I had no idea why she’d think so. I had to admit I found Ertica attractive in the abstract, although I could hardly be blamed for that: like most men, and quite a few girls, I was biologically programmed to respond in certain ways to the sight of a scantily clad woman, however corrosive her personality. I was hardly in a position to do anything about it, though, even if I’d wanted to: I’d seen what the consequences of getting too close would be, even if I didn’t annoy her. And it wasn’t as if there was anything romantic in my friendship with Jas either, come to that; although, if I was entirely honest with myself, she was precisely the kind of girl I’d have had those kinds of feelings for under more propitious circumstances.
And the circumstances were far from propitious. As I’d expected, her sense of duty far outweighed whatever value she might have put on our fledgling friendship, and she lost no time in reporting my family connections to her superiors. Something which became almost immediately apparent the following morning, with the arrival of a lieutenant commander in the League Navy, whose uniform was tellingly devoid of any insignia denoting his service branch.
“Simon Forrester, isn’t it?” he asked, as I entered the room in our quarters which had become so familiar through previous interviews. It had obviously been intended as a conference room, containing a table, lined with chairs on both sides, with a single, more generously padded, one at the head. My interlocutor had seated himself about halfway down one of the long edges, facing the door, and smiled affably as I came in.

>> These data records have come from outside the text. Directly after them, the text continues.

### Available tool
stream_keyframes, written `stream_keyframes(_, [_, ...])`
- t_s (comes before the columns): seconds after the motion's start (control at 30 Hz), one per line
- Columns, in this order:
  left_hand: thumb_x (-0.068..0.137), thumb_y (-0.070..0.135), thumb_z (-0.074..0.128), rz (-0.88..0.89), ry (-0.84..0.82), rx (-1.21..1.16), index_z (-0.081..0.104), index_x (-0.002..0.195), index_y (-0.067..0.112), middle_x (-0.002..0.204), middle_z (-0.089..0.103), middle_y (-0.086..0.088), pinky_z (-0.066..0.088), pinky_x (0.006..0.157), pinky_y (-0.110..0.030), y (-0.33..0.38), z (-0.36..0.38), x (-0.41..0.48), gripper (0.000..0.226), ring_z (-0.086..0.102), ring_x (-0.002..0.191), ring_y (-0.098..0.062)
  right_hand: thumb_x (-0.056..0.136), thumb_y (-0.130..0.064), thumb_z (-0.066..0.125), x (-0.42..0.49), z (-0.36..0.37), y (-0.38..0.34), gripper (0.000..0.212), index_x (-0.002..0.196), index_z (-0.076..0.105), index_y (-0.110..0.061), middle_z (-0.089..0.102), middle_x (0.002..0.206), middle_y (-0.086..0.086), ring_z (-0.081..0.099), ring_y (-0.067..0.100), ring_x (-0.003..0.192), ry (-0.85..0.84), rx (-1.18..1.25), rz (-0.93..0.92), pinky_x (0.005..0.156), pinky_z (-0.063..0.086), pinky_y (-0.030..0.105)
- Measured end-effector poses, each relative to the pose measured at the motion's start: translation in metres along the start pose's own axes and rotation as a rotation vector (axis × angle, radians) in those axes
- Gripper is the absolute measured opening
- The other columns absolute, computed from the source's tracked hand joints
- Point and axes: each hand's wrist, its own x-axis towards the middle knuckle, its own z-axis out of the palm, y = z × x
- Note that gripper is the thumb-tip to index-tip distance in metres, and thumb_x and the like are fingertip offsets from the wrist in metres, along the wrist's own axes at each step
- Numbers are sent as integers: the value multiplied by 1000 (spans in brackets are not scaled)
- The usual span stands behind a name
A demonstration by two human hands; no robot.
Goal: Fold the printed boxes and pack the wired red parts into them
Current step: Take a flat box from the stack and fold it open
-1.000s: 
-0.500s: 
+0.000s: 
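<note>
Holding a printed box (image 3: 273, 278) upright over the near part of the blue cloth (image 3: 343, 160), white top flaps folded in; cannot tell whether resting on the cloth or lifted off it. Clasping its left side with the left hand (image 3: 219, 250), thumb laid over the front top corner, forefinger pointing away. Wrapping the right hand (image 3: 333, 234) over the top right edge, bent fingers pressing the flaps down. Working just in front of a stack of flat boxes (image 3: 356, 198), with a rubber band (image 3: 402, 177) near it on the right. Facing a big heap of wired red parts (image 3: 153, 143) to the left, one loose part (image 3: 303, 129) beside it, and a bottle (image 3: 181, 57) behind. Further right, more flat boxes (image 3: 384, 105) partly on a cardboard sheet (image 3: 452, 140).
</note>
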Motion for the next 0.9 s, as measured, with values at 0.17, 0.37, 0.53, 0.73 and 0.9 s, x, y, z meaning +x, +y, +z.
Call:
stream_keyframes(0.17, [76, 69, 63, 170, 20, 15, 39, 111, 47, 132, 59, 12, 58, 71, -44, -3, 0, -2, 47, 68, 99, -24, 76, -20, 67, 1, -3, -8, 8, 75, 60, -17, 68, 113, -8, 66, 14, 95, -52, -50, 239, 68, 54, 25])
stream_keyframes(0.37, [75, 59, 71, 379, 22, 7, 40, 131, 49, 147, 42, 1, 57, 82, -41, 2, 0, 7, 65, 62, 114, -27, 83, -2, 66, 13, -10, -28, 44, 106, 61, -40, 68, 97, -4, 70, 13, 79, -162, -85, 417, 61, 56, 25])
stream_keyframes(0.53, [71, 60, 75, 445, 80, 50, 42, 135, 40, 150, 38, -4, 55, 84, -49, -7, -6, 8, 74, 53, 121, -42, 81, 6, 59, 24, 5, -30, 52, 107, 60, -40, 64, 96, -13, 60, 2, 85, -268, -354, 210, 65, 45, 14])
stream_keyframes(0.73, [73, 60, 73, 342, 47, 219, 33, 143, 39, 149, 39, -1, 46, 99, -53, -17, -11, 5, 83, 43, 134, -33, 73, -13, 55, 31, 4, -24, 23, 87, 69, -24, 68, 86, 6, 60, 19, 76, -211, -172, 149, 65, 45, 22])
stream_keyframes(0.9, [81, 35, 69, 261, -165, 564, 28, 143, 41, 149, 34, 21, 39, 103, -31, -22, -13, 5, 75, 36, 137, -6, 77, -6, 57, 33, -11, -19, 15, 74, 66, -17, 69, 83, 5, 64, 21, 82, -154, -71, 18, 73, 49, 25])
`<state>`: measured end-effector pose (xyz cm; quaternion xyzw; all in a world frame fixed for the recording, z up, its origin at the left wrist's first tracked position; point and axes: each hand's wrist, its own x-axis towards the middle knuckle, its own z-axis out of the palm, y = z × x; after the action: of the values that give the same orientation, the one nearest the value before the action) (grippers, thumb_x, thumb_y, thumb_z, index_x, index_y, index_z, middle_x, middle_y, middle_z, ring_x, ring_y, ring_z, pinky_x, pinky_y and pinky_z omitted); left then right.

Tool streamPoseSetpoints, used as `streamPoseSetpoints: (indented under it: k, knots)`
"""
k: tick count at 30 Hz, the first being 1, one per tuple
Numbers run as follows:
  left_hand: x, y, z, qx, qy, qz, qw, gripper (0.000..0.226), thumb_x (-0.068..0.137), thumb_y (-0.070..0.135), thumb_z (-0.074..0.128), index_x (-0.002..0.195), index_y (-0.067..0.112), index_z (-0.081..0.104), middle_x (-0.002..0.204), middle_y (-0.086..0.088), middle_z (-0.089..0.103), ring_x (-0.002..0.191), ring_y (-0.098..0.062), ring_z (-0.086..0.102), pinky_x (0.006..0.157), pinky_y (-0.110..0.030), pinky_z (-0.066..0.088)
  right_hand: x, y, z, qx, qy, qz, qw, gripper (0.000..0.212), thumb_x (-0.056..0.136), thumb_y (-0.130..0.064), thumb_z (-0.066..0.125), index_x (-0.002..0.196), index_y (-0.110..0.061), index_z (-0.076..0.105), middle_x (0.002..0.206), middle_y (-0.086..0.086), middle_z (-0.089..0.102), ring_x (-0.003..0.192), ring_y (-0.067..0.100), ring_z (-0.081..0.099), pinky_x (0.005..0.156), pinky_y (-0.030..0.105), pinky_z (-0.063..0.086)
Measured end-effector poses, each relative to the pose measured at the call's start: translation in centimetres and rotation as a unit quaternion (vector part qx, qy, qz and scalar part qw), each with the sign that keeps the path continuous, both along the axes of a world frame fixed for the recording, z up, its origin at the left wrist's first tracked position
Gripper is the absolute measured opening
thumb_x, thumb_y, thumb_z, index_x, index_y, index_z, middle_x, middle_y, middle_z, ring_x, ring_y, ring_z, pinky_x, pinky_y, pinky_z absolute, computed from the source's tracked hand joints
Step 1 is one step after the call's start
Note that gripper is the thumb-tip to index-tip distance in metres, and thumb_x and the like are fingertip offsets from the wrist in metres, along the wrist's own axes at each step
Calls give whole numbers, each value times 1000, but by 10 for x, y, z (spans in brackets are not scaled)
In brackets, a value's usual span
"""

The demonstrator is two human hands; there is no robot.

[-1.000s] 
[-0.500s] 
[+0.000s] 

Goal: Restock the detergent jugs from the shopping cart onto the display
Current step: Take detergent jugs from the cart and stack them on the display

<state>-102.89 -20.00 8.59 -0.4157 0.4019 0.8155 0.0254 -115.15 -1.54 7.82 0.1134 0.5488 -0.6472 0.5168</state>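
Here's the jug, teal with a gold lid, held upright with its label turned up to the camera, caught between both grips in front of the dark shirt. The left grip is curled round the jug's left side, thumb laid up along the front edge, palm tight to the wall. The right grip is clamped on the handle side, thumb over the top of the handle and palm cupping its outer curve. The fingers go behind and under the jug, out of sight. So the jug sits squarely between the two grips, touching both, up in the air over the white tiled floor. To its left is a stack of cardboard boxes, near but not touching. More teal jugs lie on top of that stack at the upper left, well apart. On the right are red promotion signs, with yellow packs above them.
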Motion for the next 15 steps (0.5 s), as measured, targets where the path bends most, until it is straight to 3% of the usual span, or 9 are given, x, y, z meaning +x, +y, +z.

“Don’t you know?” I asked, as I took the seat opposite, and placed a mug of coffee and a plate of cookies on the table in front of me. He had a similar plate in front of him, next to his own beverage, which came as no surprise; if this interview followed the pattern of the previous ones I’d sat through, his next move would have been to offer me one, to put me at my ease and persuade me to open up. Bringing my own was supposed to send the clear message that I realized that, and wasn’t going to be quite so crudely psychologically manipulated. I really was beginning to think like a Guilder. “That doesn’t say a lot for the League’s intelligence service.”
“I’ll take that as a yes.” The polite smile congealed a little, although his voice remained relaxed. “I’m Paul Wymes. With a y, not double e.” He waited for a conventional polite response, like “Pleased to meet you,” or something like that.
“You’re expecting me to write it down, then?” I said. “Am I going to have to report your conduct to the Guild?” Although if I did, I wouldn’t have to write anything down, of course: my neuroware was recording the entire conversation.
“I sincerely hope not,” Wymes said, the pose of affability getting steadily more frayed around the edges. He smiled, a little disingenuously. “And speaking of the Guild, I gather that the intermediary appointed by the system Guildhall to deal with this unfortunate situation has had to return to Freedom.” Of course he had: the DIR, or whoever else this clown reported to, wouldn’t want a senior member of the Guild getting wind of this latest development. It would complicate things far too much. “Perhaps you’d like to have your captain sitting in on our discussion instead.”
“Not really.” I shrugged, to his evident surprise, and bit into one of the cookies—chocolate chip, which I’ve always thought goes particularly well with coffee. “I don’t want to have to pay him a cut if we reach an agreement.” I pushed the plate across the table. “Help yourself.”
“An agreement,” Wymes repeated, taking a cookie with the air of a chess player reaching for a sacrificial pawn. “And what kind of an agreement would you have in mind, Mr. Forrester?”
“A business one, of course,” I said. I’d had some time to think, since inadvertently revealing part of my family history to Jas, and I’d come up with what I hoped was a workable strategy to limit the damage. The key was to play up the fact that I was a Guilder, rather than a former Commonwealth citizen, and play that role to the hilt. “You think I might have some information you can use. I’m willing to talk it over, and find out if you’re right. And how much you’re prepared to pay for it if I do.”